Palestine : l’Egypte aidera à évacuer environ 7.000 étrangers de Ghaza

L’Egypte va aider à évacuer environ 7.000 étrangers et binationaux de la bande de Ghaza qui fait face à une agression sioniste depuis le 7 octobre, a annoncé hier jeudi le ministère égyptien des Affaires étrangères, au lendemain de premières évacuations depuis le sud du territoire palestinien.
Lors d’une réunion avec des diplomates étrangers, le vice-ministre des Affaires étrangères, Ismail Khairat, a déclaré que l’Egypte se préparait « à faciliter l’accueil et l’évacuation des citoyens étrangers de Ghaza par le point de passage de Rafah », ajoutant qu’ils étaient « environ 7.000 » et représentaient « plus de 60 » nationalités.
Le calendrier et les détails du plan d’évacuation égyptien n’ont pas été dévoilés. « Quatre cents personnes détenant des passeports étrangers devraient passer aujourd’hui (jeudi), ainsi que 60 personnes blessées », a dit un responsable égyptien, cité par l’AFP, au point de passage de Rafah, le seul qui ne soit pas contrôlé par l’entité sioniste, précisant que ces chiffres pourraient fluctuer.
Hicham Adwan, directeur du point de passage côté palestinien, a indiqué qu’une centaine de blessés et 400 étrangers et binationaux devraient traverser le poste-frontière jeudi.

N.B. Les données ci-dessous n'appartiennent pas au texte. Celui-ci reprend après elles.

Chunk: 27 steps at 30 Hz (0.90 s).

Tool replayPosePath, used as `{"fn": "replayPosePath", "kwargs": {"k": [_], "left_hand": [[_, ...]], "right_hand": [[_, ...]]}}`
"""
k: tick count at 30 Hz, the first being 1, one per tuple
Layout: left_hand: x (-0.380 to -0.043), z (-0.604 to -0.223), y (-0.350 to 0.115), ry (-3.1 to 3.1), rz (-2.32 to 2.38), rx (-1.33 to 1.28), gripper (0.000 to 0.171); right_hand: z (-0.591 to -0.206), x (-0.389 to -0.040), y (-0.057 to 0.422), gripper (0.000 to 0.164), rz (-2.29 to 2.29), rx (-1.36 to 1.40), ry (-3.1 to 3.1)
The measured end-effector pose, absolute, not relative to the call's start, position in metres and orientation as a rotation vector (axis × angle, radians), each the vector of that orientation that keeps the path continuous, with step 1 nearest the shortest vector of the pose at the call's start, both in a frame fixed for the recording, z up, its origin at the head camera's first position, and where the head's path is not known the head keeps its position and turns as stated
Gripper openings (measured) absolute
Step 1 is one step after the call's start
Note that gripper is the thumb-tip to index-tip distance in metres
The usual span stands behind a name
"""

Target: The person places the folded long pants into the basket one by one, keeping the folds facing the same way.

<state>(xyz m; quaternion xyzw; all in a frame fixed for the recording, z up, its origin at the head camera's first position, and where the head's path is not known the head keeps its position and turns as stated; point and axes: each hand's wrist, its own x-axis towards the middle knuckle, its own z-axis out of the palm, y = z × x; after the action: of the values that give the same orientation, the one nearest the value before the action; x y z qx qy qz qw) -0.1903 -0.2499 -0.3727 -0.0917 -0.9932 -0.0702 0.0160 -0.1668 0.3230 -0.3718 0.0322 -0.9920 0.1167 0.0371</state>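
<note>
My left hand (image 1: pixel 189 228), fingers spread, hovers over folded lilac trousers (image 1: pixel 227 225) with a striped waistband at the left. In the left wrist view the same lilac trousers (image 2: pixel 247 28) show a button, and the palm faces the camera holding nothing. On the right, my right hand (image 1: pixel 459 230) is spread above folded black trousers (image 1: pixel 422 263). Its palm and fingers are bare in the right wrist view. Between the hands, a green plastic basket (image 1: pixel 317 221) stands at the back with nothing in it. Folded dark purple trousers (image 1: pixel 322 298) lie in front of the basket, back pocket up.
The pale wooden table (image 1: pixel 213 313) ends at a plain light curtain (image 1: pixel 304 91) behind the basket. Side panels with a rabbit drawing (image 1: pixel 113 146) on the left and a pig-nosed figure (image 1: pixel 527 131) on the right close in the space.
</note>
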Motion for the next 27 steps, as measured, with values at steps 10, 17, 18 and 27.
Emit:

La veille, 76 Palestiniens à bord d’ambulances et plus de 300 étrangers et binationaux ont été évacués via le passage de Rafah, une première depuis le début de l’agression.
Selon le responsable égyptien, les 76 Palestiniens comprenaient 46 blessés et 30 personnes les accompagnant. Il a également évoqué le chiffre de 361 étrangers et binationaux évacués mercredi, et non 335 comme indiqué précédemment.
Parmi les étrangers figurent une trentaine d’Autrichiens, quatre Italiens, cinq Français et quelques Allemands dont le nombre n’a pas été précisé.
La situation humanitaire dans la bande de Ghaza est catastrophique, ont indiqué l’ONU et les ONG présentes.
Un porte-parole du département d’Etat, Matthew Miller, a déclaré que des Américains avaient également quitté Ghaza, sans préciser leur nombre.